Effets du cypionate de testostérone

  • Augmente la croissance de la masse musculaire
  • Améliore fortement les performances de force
  • Affecte la croissance de l’appétit
  • Induit l’envie de faire de l’exercice
  • Réduit les douleurs articulaires
  • Renforce le système osseux

Utilisation du cypionate de testostérone

Prise (pour les hommes) :

Le dosage recommandé pour les athlètes est de 250-500(750)mg/semaine, pour une période de 4-12 semaines, ces doses sont suffisantes pour atteindre de hautes performances, à la fois en termes de force et de gain de masse. Le cypionate donne d’excellents résultats dans diverses combinaisons (exemple : Boldenone, nandrolone). La prise de cypionate à fortes doses n’est pas conseillée, car elle ne donne pas de résultats. La concentration maximale de cypionate de testostérone après administration tombe au cours des trois ou quatre premiers jours suivant la prise, puis la concentration du médicament dans le sang diminue progressivement. On peut dire que pour atteindre la concentration du médicament, il est nécessaire d’effectuer des injections tous les 4-5 jours (ou de diviser la dose hebdomadaire en deux parties).

Prise (pour les femmes) :

Il est déconseillé aux femmes de prendre ce médicament à des fins sportives, en raison de sa forte activité androgène.

Effets secondaires du cypionate de testostérone

L’excès d’œstrogènes provoqué par le cypionate peut entraîner le développement d’une gynécomastie. En outre, il existe un risque d’effets secondaires androgènes : augmentation du sébum, acné, croissance des poils sur le corps et le visage, y compris la calvitie masculine. (Afin de minimiser le développement des effets secondaires, il est conseillé de prendre du proviron (mesterolone), de l’anastrozole ou de l’exémestane.
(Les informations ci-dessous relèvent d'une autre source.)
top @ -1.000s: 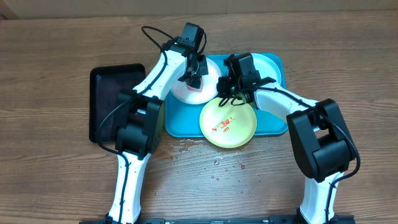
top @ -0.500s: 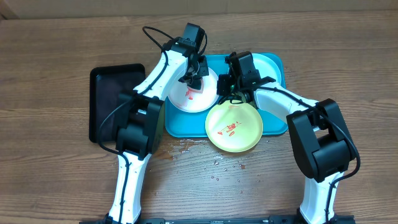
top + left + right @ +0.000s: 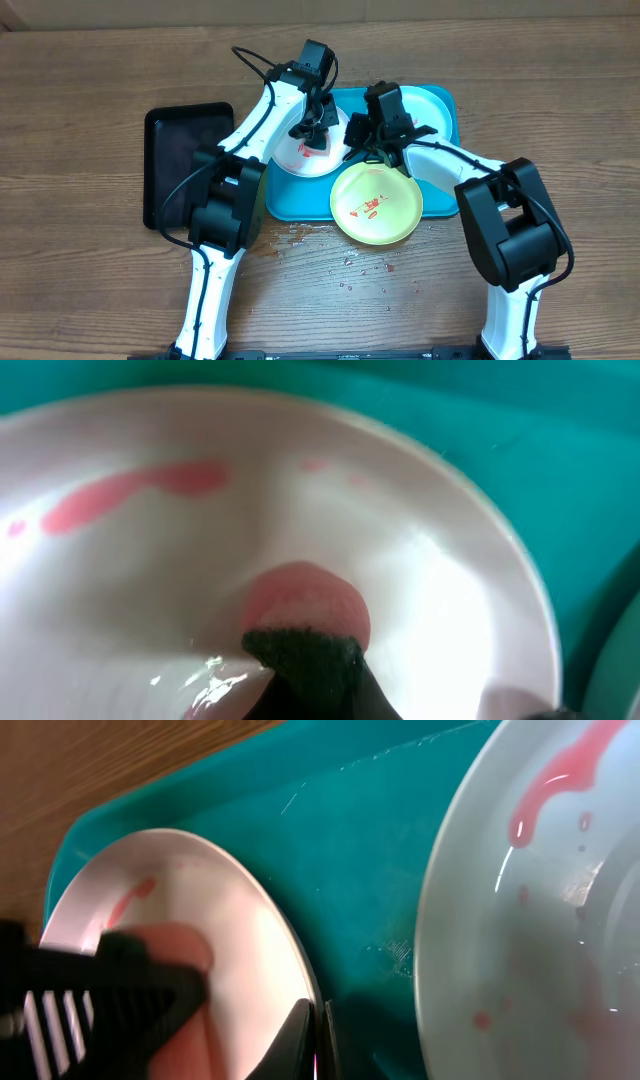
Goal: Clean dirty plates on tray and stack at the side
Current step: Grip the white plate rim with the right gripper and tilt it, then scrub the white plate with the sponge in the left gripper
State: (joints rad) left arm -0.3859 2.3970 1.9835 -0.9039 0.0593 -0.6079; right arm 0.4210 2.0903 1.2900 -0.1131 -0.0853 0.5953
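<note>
A: Left gripper point(image 3: 303, 660)?
B: Pressed together into a single dark tip, pinching a pinkish rounded lump point(image 3: 305, 598) and holding it down on the white round plastic plate point(image 3: 440, 580).
A: And on that plate?
B: To one side of the lump, red smears point(image 3: 130, 490).
A: Right gripper point(image 3: 315, 1038)?
B: Nipped shut on the rim of that white plate, on the side facing the pale mint round plastic plate point(image 3: 560, 920).
A: State of the mint one?
B: Across it, pink drips and specks; apart from the white plate, with a strip of bare tray between.
A: Which tray?
B: The large turquoise rectangular plastic tray point(image 3: 360, 850) with a raised rim, carrying the white plate at its left and the mint plate in its far right corner.
A: Third plate?
B: A yellow-green rimmed round plastic plate point(image 3: 376, 203), with red marks point(image 3: 368, 207) in the middle, lying at the tray's near edge and hanging over it above the tabletop point(image 3: 100, 280); just in front of the right gripper.
A: Beyond the tray?
B: Just to the left, a small black rectangular tray point(image 3: 185, 160); on the wood near the yellow-green plate, scattered wet spots point(image 3: 296, 233).
</note>
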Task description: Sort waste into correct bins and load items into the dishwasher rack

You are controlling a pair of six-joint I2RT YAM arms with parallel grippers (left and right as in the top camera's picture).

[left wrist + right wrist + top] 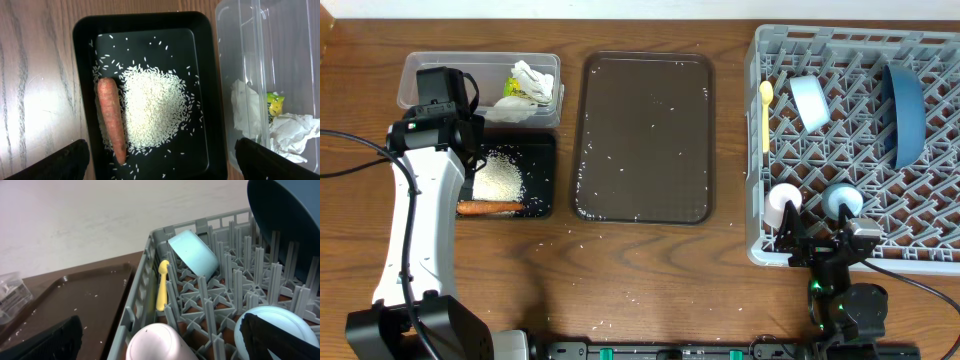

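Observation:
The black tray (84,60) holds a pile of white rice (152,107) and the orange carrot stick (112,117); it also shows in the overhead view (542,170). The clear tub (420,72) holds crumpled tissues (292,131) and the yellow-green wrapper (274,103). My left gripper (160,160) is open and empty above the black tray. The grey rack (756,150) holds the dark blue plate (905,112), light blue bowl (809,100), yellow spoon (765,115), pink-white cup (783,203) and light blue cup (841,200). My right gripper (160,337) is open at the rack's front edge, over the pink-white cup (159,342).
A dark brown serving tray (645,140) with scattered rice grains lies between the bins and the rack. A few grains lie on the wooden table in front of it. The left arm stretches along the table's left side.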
Après une cure de SCT (pour rétablir des niveaux élevés de testostérone endogène, sans laquelle il y a une baisse notable après la cure).

Parmi les effets secondaires, on peut citer puberté précoce, cancer et anomalies de la prostate, augmentation de la fréquence des érections et de l’excitation sexuelle, diminution du volume de l’éjaculat, oligospermie, fermeture prématurée des zones de croissance osseuse, dépression, maux de tête, anxiété, paresthésies, troubles du sommeil, nausées, hémorragies gastro-intestinales, ictère cholestatique, autres effets androgènes (y compris hirsutisme et séborrhée).
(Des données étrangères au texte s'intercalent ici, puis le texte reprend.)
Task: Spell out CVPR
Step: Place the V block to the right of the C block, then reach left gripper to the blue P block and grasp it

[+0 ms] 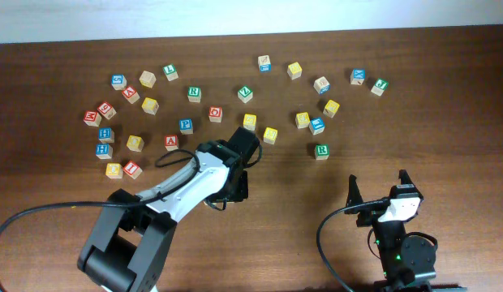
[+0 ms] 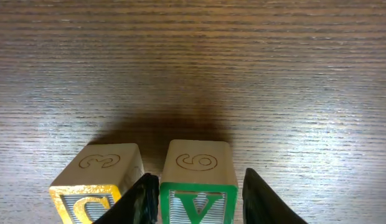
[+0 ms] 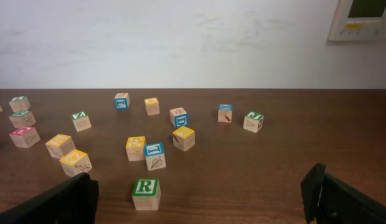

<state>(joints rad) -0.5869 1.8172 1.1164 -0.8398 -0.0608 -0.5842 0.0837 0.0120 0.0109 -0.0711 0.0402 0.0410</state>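
Note:
In the left wrist view a yellow C block [image 2: 96, 186] and a green V block [image 2: 198, 193] stand side by side on the table, C on the left. My left gripper [image 2: 199, 176] straddles the V block. Its left finger sits in the gap between the two blocks, and a small gap shows at its right finger, so it is open. In the overhead view both blocks are hidden under the left arm [image 1: 223, 182]. A blue P block [image 1: 185, 125] lies at mid left. A green R block [image 1: 321, 151] [image 3: 146, 193] lies ahead of my right gripper [image 1: 380, 193] [image 3: 202, 186], which is wide open and empty.
Several other letter blocks are scattered across the far half of the table, including a second green R [image 1: 194, 92] and a yellow pair [image 1: 260, 128]. A cluster lies at far left [image 1: 113, 138]. The table's front edge is near the arm bases.

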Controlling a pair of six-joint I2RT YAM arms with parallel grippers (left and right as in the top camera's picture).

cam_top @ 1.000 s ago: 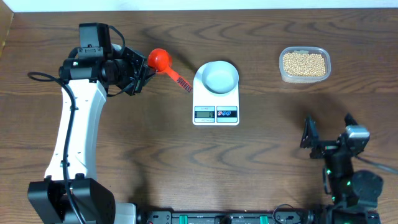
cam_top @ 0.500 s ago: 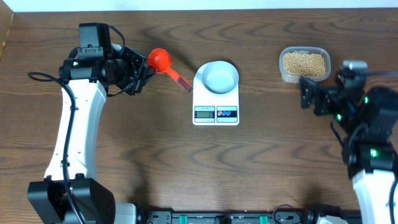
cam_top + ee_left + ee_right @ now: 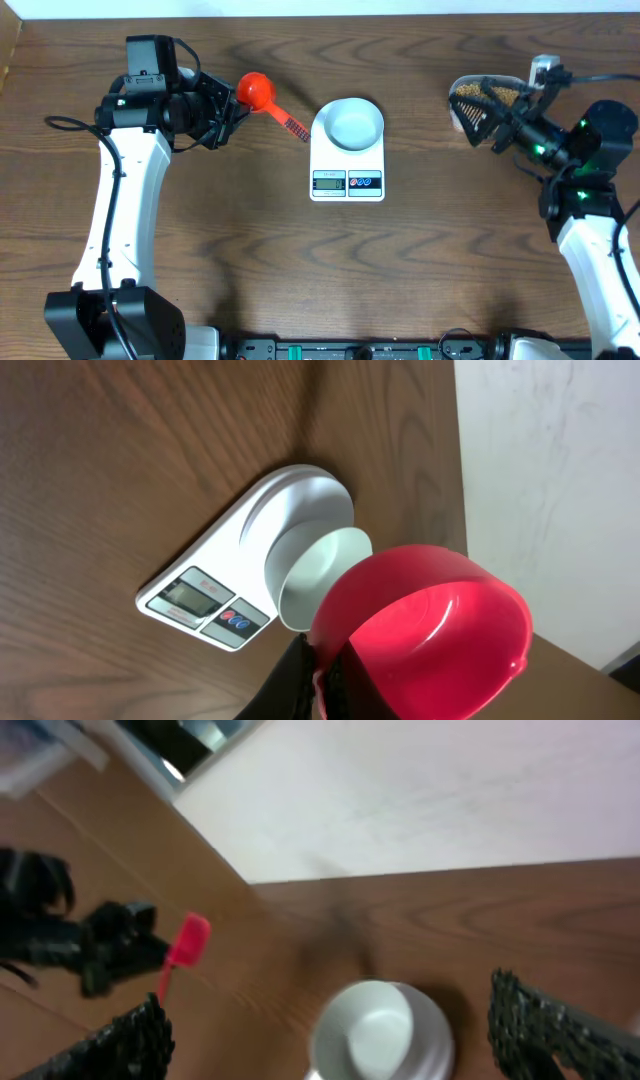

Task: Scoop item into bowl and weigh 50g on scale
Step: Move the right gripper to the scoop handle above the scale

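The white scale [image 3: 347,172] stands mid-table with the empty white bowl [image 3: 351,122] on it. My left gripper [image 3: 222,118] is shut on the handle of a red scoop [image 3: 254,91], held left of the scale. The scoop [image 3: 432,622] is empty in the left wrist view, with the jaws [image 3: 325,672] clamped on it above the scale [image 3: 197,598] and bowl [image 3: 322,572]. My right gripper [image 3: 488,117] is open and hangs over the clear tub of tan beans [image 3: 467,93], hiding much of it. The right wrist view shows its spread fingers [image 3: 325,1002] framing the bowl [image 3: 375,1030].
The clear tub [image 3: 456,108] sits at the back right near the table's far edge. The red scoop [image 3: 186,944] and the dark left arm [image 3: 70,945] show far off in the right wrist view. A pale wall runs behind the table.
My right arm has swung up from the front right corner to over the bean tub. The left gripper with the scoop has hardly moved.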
Indications pour l’usage médical du cypionate de testostérone

Thérapie de remplacement de la testostérone chez les hommes dans des conditions pathologiques associées à l’hypogonadisme primaire et secondaire, congénital et acquis, restauration de la libido après des chirurgies urogénitales.

Contre-indications à l’usage médical du cypionate de testostérone

Cancer de la prostate ou du sein avéré ou suspecté, hypersensibilité à l’un des composants du médicament, enfants de moins de 3 ans (en raison de la teneur en alcool benzylique dans la composition du médicament), chez les garçons en période prépubertaire pour éviter une fermeture prématurée des épiphyses et une puberté prématurée ; insuffisance cardiaque chronique, insuffisance rénale et/ou hépatique pour éviter l’apparition d’œdèmes ; diabète sucré ; hypertrophie prostatique avec symptômes de rétention urinaire ; apnée du sommeil, ainsi que des facteurs de risque tels que l’obésité et les maladies pulmonaires chroniques ; âge de l’enfance.